Segment Open
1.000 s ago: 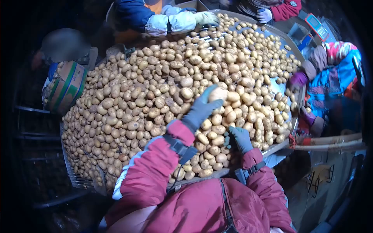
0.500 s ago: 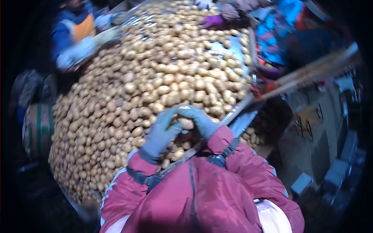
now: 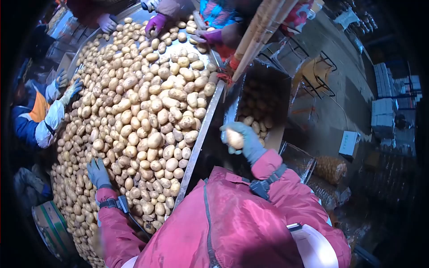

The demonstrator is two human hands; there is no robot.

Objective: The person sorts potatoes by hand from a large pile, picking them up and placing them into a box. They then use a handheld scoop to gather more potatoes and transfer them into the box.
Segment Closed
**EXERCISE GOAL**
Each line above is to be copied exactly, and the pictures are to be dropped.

**ANSWER FOR THE TASK**
1.000 s ago: 
0.500 s ago: 
now: 

The demonstrator is two human hands; there is no robot.

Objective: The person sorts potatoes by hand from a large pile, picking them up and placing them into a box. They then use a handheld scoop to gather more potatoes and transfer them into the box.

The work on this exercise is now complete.